Sur ce point, la FEVAD précise que si le contrat a été signé avant le 29 février 2020, la clause de force majeure s’applique automatiquement (sans qu’il soit nécessaire qu’apparaisse expressément la mention d’épidémie dans le contrat) au Covid-19.
Cependant pour les contrats conclus à l’étranger (notamment avec la Chine) la date à prendre en considération est celle du 30 janvier 2020.
A l’inverse, si le contrat a été signé après le 29 février 2020 (ou 30 janvier 2020) le Covid-19 n’était plus imprévisible. Il faut donc que le Covid-19 apparaisse clairement dans la clause de force majeure pour que celle-ci fonctionne.
- Les conséquences sur vos obligations
La FEVAD souligne qu’il faut distinguer trois situations :
Si vous faites face à un empêchement partiel : le débiteur de l’obligation n’est libéré que des seules obligations concernées par le cas de force majeure lorsqu’il n’existe qu’une impossibilité partielle d’exécution du contrat.
Si vous faites face à un empêchement temporaire : les obligations sont suspendues le temps qu’il faut (dans la limite du raisonnable), à moins que le retard et les conséquences qui en résulteraient pour le créancier ne justifient la résolution du contrat.
Si vous faites face à un empêchement définitif : le contrat est résolu de plein droit et les parties sont libérées de leurs obligations respectives. Il faut procéder à des restitutions et remises en état des parties au jour de la formation du contrat ou au jour du dernier bon de commande pour les contrats à exécution successive.
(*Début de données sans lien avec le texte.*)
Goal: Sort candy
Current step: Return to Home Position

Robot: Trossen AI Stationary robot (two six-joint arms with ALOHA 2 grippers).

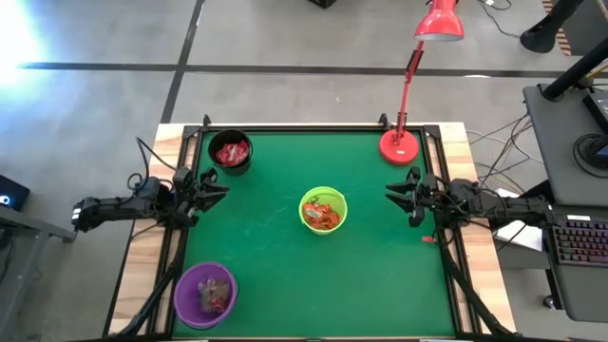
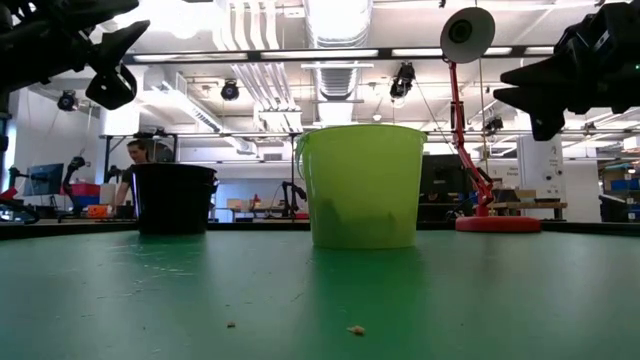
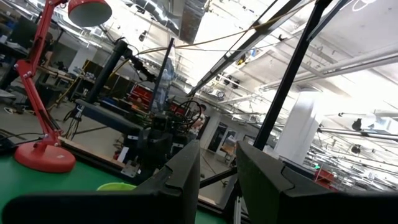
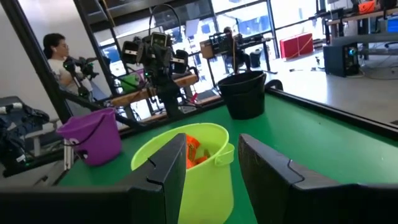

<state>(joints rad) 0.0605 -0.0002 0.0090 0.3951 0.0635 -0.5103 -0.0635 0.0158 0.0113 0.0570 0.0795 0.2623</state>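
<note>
Crumbs (image 2: 355, 329) dot the green desk (image 1: 380, 275) closest to the low camera. Your candy (image 1: 231, 151) is all in bowls: red packets in the black bowl (image 1: 214, 142), orange ones in the lime bowl (image 1: 305, 202), a few in the purple bowl (image 1: 180, 294). The left tool (image 1: 220, 188) and right tool (image 1: 391, 195) are released, empty, at opposite desk edges. The lime bowl lies between them, nearer the right. One red speck (image 1: 427, 238) beside the right arm can't be identified.

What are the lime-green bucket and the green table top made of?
The lime-green round bucket looks like smooth plastic: a moulded rim, a faint shadow showing through its wall. The flat green table top seems a dull felt or rubber mat, faintly scuffed; I cannot tell which.
</note>
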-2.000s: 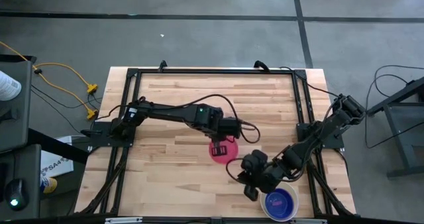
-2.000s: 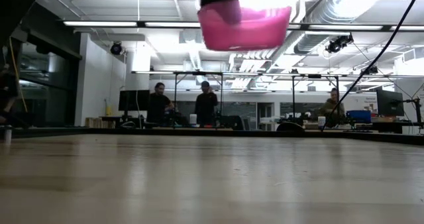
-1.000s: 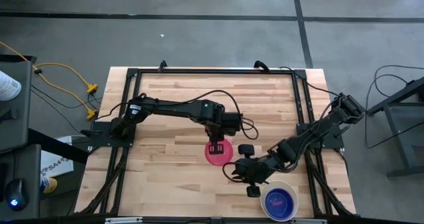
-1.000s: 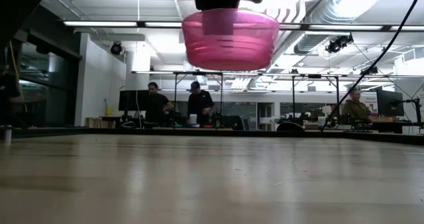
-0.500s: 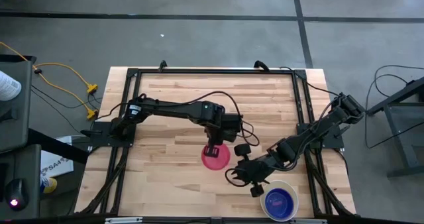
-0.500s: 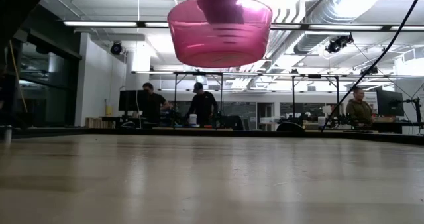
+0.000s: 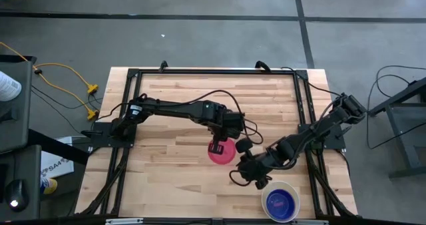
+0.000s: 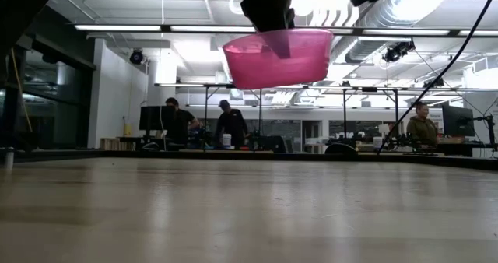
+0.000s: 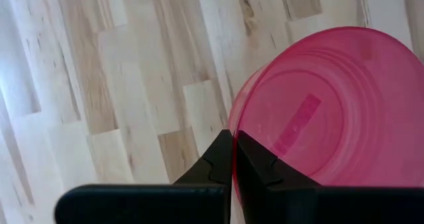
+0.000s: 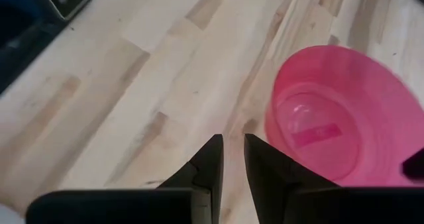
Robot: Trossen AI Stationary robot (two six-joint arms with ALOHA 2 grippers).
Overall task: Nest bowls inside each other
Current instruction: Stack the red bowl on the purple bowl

- Quel autre recours est envisageable ?
L’article 1195 du Code civil encadrant l’imprévision peut être une alternative ainsi « si un changement de circonstances imprévisible lors de la conclusion du contrat rend l'exécution excessivement onéreuse pour une partie qui n'avait pas accepté d'en assumer le risque, celle-ci peut demander une renégociation du contrat à son cocontractant ».
Encore faut-il que cet article n’est pas été exclu dans le contrat. Si tel n’est pas le cas, la partie souhaitant invoquer l’imprévision doit établir que :
- le changement de circonstances était imprévisible à la date de la conclusion du contrat :
- que ce changement a rendu l’exécution du contrat excessivement onéreuse pour une partie ;
- que cette partie n’avait pas accepté par avance d’en assumer le risque.
Si les conditions sont remplies, les parties doivent renégocier le contrat tout en continuant d’exécuter leurs obligations.
En cas, d’échec les parties peuvent convenir de résilier le contrat selon des conditions prédéfinies.